So when we could stand it no longer… We sent Timothy. 1 Thessalonians 3:1, 2 (NIV)
Paul’s ministry in Thessalonica was fruitful, but there was great opposition. The Jews were jealous, “so they rounded up some bad characters from the marketplace, formed a mob and started a riot in the city” (Acts 17:5). Things got ugly as the mob rushed into Jason’s house looking for Paul and Silas. Unable to find them, the crowd “dragged Jason and some other believers before the city officials” (Acts 17:6).
The city officials had a riot on their hands. The crowd accused the Christians of causing trouble all over the world (Acts 17:6-7). Later that night, the believers secretly sent Paul and Silas away to Berea, and they were not allowed to return to Thessalonica (Acts 17:10).
When Paul looks back on what happened, he writes in a letter to them, “Our gospel came to you not simply with words but also with power, with the Holy Spirit and with deep conviction” (1 Thess. 1:5). He recognizes that “in spite of severe suffering, you welcomed the message with the joy given by the Holy Spirit” (1:6).
But Paul longs to go back to see them. He says it felt like he was “torn away” (2:17). He writes, “For we wanted to come to you—certainly I, Paul, did, again and again—but Satan stopped us” (2:18). Unable to return, what does he do? He sends his apprentice, Timothy.
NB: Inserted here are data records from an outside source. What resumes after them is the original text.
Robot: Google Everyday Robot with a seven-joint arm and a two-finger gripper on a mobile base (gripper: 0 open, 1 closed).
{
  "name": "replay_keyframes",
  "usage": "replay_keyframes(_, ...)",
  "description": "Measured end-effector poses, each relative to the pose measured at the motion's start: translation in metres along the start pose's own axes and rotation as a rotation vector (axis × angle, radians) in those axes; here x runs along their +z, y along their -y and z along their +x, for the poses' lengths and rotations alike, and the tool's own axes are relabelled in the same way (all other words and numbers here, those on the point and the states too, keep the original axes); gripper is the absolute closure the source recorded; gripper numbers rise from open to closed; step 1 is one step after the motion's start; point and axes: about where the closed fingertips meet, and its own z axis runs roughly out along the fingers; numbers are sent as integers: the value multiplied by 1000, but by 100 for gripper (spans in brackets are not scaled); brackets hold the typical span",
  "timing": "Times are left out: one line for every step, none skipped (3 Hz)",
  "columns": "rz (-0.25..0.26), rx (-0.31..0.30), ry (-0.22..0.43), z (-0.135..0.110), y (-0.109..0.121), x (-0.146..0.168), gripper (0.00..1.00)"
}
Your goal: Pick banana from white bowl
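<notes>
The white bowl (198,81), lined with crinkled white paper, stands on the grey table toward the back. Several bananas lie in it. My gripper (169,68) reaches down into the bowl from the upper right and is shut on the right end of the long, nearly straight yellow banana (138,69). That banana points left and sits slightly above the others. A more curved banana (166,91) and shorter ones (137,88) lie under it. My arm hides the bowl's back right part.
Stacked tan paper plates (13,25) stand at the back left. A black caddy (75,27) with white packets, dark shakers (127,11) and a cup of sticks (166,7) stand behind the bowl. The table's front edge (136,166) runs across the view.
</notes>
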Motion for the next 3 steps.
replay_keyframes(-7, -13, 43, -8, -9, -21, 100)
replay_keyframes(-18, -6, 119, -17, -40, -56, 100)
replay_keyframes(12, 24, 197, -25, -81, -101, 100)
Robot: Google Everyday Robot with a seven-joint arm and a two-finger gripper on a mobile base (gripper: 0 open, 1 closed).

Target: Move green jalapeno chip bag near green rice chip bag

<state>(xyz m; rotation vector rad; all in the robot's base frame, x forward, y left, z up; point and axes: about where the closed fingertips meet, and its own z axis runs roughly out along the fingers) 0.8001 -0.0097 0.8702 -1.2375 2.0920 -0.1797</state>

Timothy is in his early twenties. He has been Paul’s apprentice for just a few months. He has been keeping a low profile and observing Paul. Now he gets his first assignment. Paul gave Timothy greater trust and responsibility because he was a hard worker, an effective encourager, and a joyful intercessor. You will learn more about Timothy’s qualities in the days ahead.
How did God use opposition and limitation to further the work of the gospel in Paul and Timothy’s story? How has God used them in yours?